Sternwerdungssage

Erzählung

von

Sie ist jung, Astronomin. Sie lebt in ihrem »großen Gutshaus auf der Griesenwarft, das am Ende seiner Kastanienallee mit dunklen Efeumauern über Watt und Wiesen sah«, zusammen mit Ole, dem Sanitäter, von dem sie ein Kind erwartet und den sie demnächst heiraten will. Sie ist auf der Suche nach Gottesbeweisen. Auf dem Hof hat sie ein »Deuskop« aufgebaut, ein teleskopartiges Gerät, mit dessen Hilfe Gott sichtbar gemacht werden soll. Sie hat Erfolg, die Zeitungen schreiben darüber. Das Dorf wird zur Attraktion für Schaulustige.
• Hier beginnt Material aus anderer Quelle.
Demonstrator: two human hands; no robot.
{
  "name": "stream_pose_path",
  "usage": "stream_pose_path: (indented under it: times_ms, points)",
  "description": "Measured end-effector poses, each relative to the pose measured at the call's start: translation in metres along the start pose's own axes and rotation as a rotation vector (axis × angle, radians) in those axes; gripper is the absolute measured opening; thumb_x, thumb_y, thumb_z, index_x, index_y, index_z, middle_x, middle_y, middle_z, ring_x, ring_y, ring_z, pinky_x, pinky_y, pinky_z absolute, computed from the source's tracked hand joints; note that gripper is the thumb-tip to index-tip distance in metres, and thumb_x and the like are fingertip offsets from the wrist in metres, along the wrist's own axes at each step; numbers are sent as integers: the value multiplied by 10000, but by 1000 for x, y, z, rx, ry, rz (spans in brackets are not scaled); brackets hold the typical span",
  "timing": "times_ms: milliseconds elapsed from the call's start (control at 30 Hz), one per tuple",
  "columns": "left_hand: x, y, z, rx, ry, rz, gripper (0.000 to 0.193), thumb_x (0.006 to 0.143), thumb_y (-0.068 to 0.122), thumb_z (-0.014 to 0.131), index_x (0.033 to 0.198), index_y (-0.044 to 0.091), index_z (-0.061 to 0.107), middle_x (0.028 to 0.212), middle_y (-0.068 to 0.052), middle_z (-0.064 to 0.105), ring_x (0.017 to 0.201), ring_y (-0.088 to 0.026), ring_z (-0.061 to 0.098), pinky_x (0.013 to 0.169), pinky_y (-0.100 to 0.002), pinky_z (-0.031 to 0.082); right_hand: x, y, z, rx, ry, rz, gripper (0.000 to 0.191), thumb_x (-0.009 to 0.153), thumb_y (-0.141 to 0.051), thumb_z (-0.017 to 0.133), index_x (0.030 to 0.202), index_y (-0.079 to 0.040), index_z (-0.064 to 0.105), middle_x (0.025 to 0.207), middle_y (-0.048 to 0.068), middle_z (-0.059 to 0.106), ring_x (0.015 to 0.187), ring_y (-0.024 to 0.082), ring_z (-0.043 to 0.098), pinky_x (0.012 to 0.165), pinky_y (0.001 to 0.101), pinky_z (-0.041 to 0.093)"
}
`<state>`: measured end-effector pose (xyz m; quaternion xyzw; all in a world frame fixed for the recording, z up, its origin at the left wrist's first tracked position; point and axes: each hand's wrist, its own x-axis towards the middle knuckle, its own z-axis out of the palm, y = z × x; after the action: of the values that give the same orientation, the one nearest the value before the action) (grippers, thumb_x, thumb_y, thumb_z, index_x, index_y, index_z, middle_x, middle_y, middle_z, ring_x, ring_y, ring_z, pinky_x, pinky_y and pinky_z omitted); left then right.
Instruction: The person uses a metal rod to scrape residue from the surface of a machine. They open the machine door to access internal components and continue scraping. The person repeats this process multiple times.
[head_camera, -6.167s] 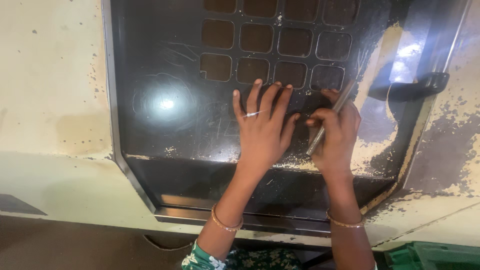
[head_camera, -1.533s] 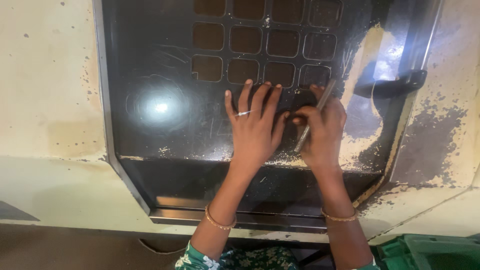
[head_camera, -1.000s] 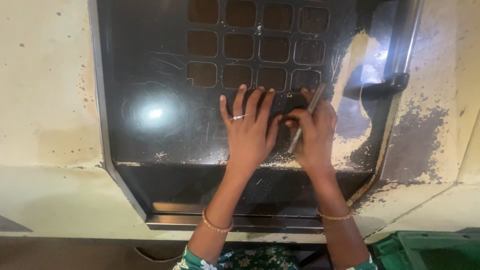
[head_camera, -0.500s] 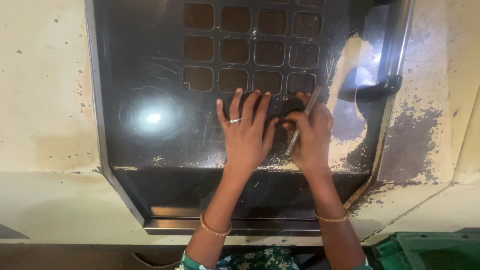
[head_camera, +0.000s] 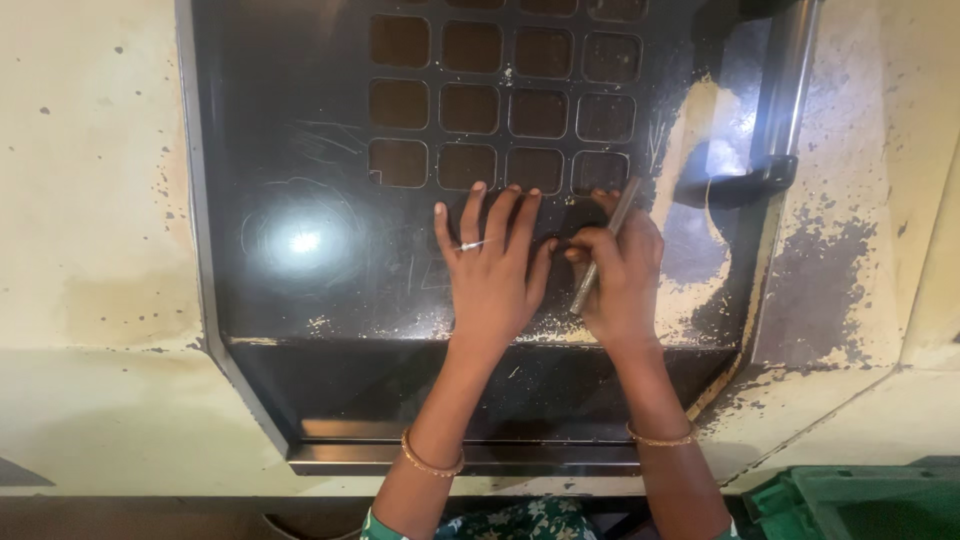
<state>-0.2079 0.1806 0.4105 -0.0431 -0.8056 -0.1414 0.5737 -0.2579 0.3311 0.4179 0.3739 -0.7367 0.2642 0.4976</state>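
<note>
My left hand (head_camera: 495, 270) lies flat, fingers spread, on a dark glossy panel (head_camera: 310, 150), just below a grid of square cut-outs (head_camera: 505, 110). A ring shows on one finger. Beside it, touching at the thumb, my right hand (head_camera: 620, 275) grips a thin metal rod-like tool (head_camera: 605, 245) slanted like a pen, its lower tip pressed to the panel between the two hands. What lies under my left palm is hidden. Thin bangles circle both wrists.
The panel sits in a worn cream machine housing (head_camera: 90, 200) with chipped paint. A metal bar handle (head_camera: 790, 80) runs down the panel's right side. A lamp's reflection (head_camera: 300, 240) glares at left. A green crate corner (head_camera: 860, 505) shows bottom right.
Both hands stay pressed together on the panel; the view has drifted so they sit slightly lower and left. The tool remains held in my right hand at a similar slant.
</note>
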Motion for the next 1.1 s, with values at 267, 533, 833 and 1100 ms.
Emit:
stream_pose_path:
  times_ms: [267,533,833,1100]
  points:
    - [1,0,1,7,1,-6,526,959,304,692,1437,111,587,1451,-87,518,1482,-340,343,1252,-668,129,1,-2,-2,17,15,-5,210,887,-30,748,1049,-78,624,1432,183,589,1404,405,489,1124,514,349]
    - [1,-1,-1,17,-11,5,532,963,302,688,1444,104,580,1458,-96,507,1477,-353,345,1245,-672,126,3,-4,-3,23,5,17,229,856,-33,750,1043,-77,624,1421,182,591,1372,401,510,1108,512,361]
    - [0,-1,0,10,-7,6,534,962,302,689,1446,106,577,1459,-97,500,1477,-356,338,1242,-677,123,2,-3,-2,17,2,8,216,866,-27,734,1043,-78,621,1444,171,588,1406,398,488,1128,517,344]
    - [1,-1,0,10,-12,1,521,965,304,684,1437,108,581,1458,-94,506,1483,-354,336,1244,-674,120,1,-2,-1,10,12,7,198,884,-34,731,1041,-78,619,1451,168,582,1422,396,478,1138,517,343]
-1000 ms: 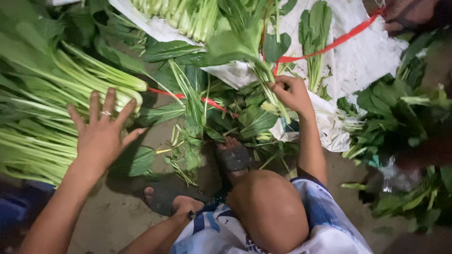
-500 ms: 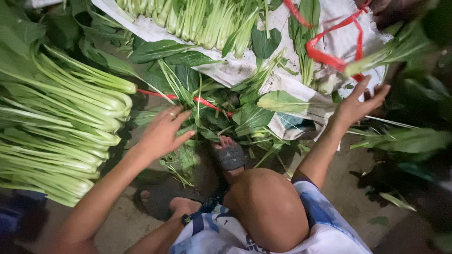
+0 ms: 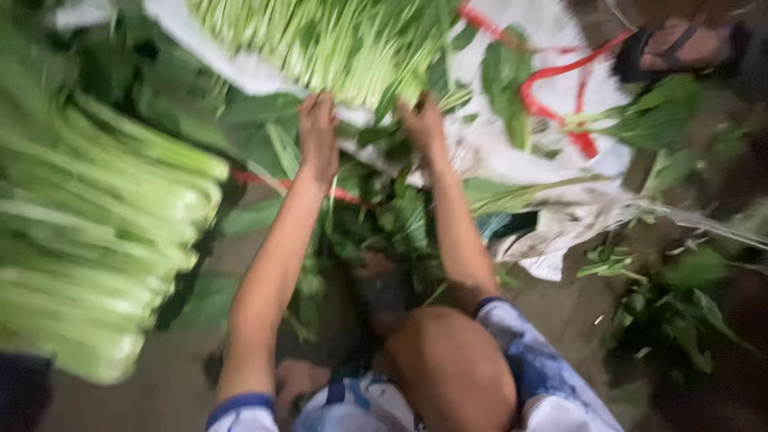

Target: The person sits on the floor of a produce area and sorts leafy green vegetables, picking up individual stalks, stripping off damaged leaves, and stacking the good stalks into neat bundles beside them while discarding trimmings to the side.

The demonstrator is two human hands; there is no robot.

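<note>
The view is blurred by motion. Both my arms reach forward to a pile of pale green stalked vegetables (image 3: 344, 40) lying on a white sheet (image 3: 552, 152). My left hand (image 3: 318, 132) rests at the near ends of the stalks, fingers together. Just right of it, my right hand (image 3: 424, 124) touches the same edge of the pile. Blur hides whether either hand grips any stalks. Dark leafy greens (image 3: 392, 216) lie between my forearms.
A big stack of light green stalks (image 3: 96, 232) fills the left side. Red straps (image 3: 560, 88) cross the white sheet. Another person's sandalled foot (image 3: 680, 44) is at top right. Loose leaves (image 3: 672, 304) litter the ground on the right. My bent knee (image 3: 448, 368) is near.
Both hands have come together and moved forward to the pile on the white sheet; before, the left was over the leaves and the right was out to the right.
</note>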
Doch Gott zeigt sich nicht – und das Glück beginnt sich gegen ihr Haus zu wenden.

Ein Geheimnis umgibt die Prosawelt von Nikola Anne Mehlhorn. Wie in ihrem Debüt, der hochgelobten Erzählung »Brachmond«, hat Nikola Anne Mehlhorn hier eine märchenhaft-surreale Welt erschaffen. Die »Sternwerdungssage« ist gebaut wie ein Musikstück, mit unverwechselbarer Aura: verfremdet und rätselhaft, kunstvoll und erschreckend zugleich. Die sprachlich beeindruckende Ballade vom unglücklichen Mädchen und einem unabwendbaren Schicksal entpuppt sich als skurril-brutale Moritat der fehlgeschlagenen Assimilation von Juden in Deutschland.